Jimmy (Jimbo) Wales wrote:
Michael Snow wrote:
Meanwhile only two people have signed up for the
Chicago meetup, and
that's counting Jimbo himself. So I just have to ask, where are all
the Chicago Wikipedians? Is there nobody willing to make the trip
even from Wisconsin or Indiana (and Chicago's so much closer to the
state line than Seattle)? Doesn't anybody love Jimbo anymore?
I'm like one of those rock stars only famous in Europe. ;-)
Can't say what things are like on the European side, or give a
representative sample of the US side, but from my limited sample of
people I personally know in the US who are Wikipedians, there's very
little interest in this sort of thing. I'm the only one of the people I
know who does *anything* meta-ish, and most of them think I'm kind of
silly for spending ("wasting") a bunch of time reading and posting to a
Wikipedia mailing list rather than just getting on with it and actually
building the encyclopedia. They generally attribute it to my being in
academia ("you academics like to talk about doing things more than you
like doing things"). If I tell them I'm thinking of actually travelling
to a Wikimedia conference I'll never hear the end of it. =]

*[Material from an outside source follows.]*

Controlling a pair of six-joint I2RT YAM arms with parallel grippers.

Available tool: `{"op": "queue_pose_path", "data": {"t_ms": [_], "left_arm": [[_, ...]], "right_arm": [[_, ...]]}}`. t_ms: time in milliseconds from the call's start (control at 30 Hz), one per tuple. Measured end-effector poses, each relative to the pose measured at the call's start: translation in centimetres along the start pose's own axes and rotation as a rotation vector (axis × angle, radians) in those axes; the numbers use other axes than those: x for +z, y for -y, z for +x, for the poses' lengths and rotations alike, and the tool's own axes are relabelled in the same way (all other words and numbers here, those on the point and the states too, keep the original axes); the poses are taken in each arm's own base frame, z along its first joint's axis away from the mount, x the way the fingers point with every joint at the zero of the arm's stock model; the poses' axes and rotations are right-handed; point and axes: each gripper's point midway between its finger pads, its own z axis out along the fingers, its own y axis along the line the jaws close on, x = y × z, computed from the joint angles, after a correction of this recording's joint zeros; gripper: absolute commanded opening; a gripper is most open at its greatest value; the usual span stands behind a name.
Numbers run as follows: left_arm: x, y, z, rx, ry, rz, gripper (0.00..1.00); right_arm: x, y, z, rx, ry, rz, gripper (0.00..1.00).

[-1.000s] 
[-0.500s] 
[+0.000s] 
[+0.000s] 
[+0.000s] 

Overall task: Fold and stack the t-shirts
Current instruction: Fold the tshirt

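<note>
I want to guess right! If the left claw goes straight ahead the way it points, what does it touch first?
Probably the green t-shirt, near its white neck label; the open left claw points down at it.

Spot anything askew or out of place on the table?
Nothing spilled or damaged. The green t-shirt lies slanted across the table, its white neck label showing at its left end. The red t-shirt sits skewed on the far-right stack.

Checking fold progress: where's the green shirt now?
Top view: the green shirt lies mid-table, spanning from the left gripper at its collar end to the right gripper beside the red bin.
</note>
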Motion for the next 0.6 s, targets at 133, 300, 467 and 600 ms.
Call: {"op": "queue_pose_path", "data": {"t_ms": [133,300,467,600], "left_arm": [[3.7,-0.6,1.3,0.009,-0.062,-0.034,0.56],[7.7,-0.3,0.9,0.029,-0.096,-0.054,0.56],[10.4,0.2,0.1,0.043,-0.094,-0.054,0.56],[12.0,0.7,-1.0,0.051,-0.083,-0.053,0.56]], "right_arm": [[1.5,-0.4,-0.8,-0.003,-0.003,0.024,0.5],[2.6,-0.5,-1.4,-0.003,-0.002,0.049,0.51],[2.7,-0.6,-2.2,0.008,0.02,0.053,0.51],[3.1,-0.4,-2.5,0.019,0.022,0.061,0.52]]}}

Could it be that Europeans see it as more of a
social/community/organization endeavor, whereas Americans see it as more
of simply an internet-based collaborative project and generally don't
care who runs it or how those people run it, so long as the servers stay
up and useful new MediaWiki features periodically show up? I don't know
what the percentage is like for Europeans, but an absolutely miniscule
percentage of Americans are involved in meta-type affairs---a lot of
them donate (the majority of donations are Americans I think) but only a
few dozen out of the thousands are involved in organizational stuff.
Of course, I don't have a big enough sample to make any confident
generalizations, so this is just speculation.